Athos soupira en regardant ses fenêtres grillées.

— Oui, c’est vrai, dit Comminges, c’est presque une prison, rien n’y manque, pas même les barreaux. Mais aussi quelle singulière idée vous a-t-il pris, à vous qui êtes une fleur de noblesse, d’aller épanouir votre bravoure et votre loyauté parmi tous ces champignons de la Fronde ! Vraiment, comte, si j’eusse jamais cru avoir quelque ami dans les rangs de l’armée royale, c’est à vous que j’eusse pensé. Un frondeur, vous ! le comte de la Fère, du parti d’un Broussel, d’un Blancmesnil, d’un Viole ! Fi donc ! cela ferait croire que madame votre mère était quelque petite robine. Vous un frondeur !

— Ma foi, mon cher monsieur, dit Athos, il fallait être mazarin ou frondeur. J’ai longtemps fait résonner ces deux noms à mon oreille, et je me suis prononcé pour le dernier ; c’est un nom français, au moins. Et puis, je suis frondeur, non pas avec M. Broussel, avec M. Blancmesnil et avec M. Viole, mais avec M. de Beaufort, M. de Bouillon et M. d’Elbeuf, avec des princes et non avec des présidents, des conseillers, des robins. D’ailleurs, l’agréable résultat que de servir M. le cardinal ! Regardez ce mur sans fenêtres, monsieur de Comminges, il vous en dira de belles sur la reconnaissance mazarine.

— Oui, reprit en riant Comminges, et surtout s’il répète ce que M. d’Artagnan lui lance depuis huit jours de malédictions.

— Pauvre d’Artagnan ! dit Athos avec cette mélancolie charmante qui faisait une des faces de son caractère, un homme si brave, si bon, si terrible à ceux qui n’aiment pas ceux qu’il aime ! Vous avez là deux rudes prisonniers, monsieur de Comminges, et je vous plains si l’on a mis sous votre responsabilité ces deux hommes indomptables.

— Indomptables ! dit en souriant à son tour Comminges ; eh ! Monsieur, vous voulez me faire peur. Le premier jour de son emprisonnement, M. d’Artagnan a provoqué tous les soldats et tous les bas officiers, sans doute afin d’avoir une épée ; cela a duré le lendemain, s’est étendu même jusqu’au surlendemain, mais ensuite il est devenu calme et doux comme un agneau. À présent il chante des chansons gasconnes qui nous font mourir de rire.

— Et M. du Vallon ? demanda Athos.

— Ah ! celui-là, c’est autre chose. J’avoue que c’est un gentilhomme effrayant. Le premier jour, il a enfoncé toutes les portes d’un seul coup d’épaule, et je m’attendais à le voir sortir de Rueil comme Samson est sorti de Gaza. Mais son humeur a suivi la même marche que celle de son compagnon M. d’Artagnan. Maintenant, non seulement il s’accoutume à sa captivité, mais encore il en plaisante. — Tant mieux, dit Athos, tant mieux ! — En attendiez-vous donc autre chose ? demanda Comminges, qui, rapprochant ce qu’avait dit Mazarin de ses prisonniers avec ce qu’en disait le comte de la Fère, commençait à concevoir quelques inquiétudes.

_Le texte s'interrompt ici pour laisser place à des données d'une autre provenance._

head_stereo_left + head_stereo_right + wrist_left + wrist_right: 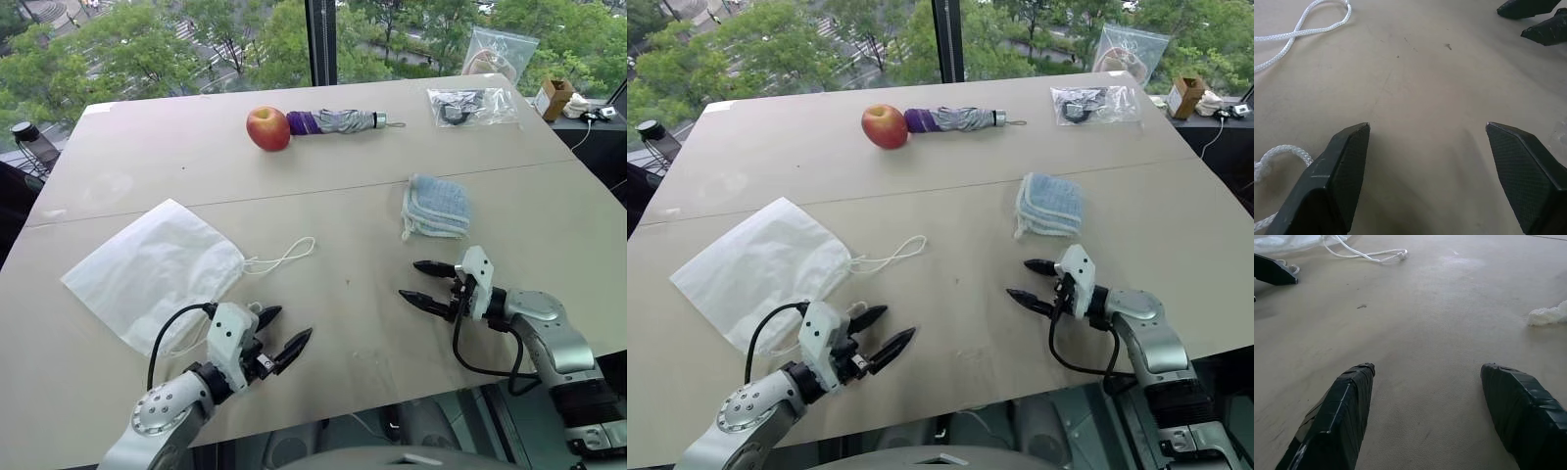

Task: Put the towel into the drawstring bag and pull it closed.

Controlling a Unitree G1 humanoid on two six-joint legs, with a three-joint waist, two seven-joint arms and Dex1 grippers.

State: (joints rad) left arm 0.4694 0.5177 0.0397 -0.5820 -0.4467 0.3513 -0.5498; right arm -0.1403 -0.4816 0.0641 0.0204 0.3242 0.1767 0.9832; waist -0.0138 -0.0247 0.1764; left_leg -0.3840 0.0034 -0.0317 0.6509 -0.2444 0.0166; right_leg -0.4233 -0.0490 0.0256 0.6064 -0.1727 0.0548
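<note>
Right now we see the towel (437, 207), a light blue terry cloth folded into a square, lying flat on the beige table (343, 235) toward the right side, well apart from the drawstring bag (152, 269). That bag is a thin white pouch spread flat on the left part of the table, its mouth turned toward the middle, with a white cord (284, 257) looping out across the bare surface.

We find the left gripper (276, 334) low over the near edge of the table, just beside the bag's lower corner, its two black fingers spread wide and holding nothing. From the left wrist view we look between those fingers at bare tabletop, with a second knotted cord end (1276, 159) lying next to one finger and the long loop farther off.

We find the right gripper (419, 282) hovering near the towel on its near side, pointing toward the middle of the table; its fingers also stand apart and empty. In the right wrist view a pale corner of the towel shows at the edge, apart from the fingertips.

Farther back we see a red apple (267, 128) touching the purple end of a grey-and-purple folded umbrella (338, 121). At the far right corner lie a clear zip bag with something dark inside (472, 106) and another clear bag behind it (500, 51), and a small cardboard box (554, 98) sits off the table's edge.
</note>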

De son côté, Athos réfléchissait que très certainement cette amélioration dans le moral de ses amis naissait de quelque plan formé par d’Artagnan. Il ne voulut donc pas leur nuire pour trop les exalter.

— Eux ? dit-il, ce sont des têtes inflammables ; l’un est Gascon, l’autre Picard ; tous deux s’allument facilement, mais s’éteignent vite. Vous en avez eu la preuve, et ce que vous venez de me raconter tout à l’heure fait foi de ce que je vous dis maintenant.

C’était l’opinion de Comminges ; aussi se retira-t-il plus assuré, et Athos demeura seul dans la vaste chambre, où, suivant l’ordre du cardinal, il fut traité avec les égards dus à un gentilhomme. Il attendait, au reste, pour se faire une idée précise de sa situation, cette fameuse visite promise par Mazarin lui-même.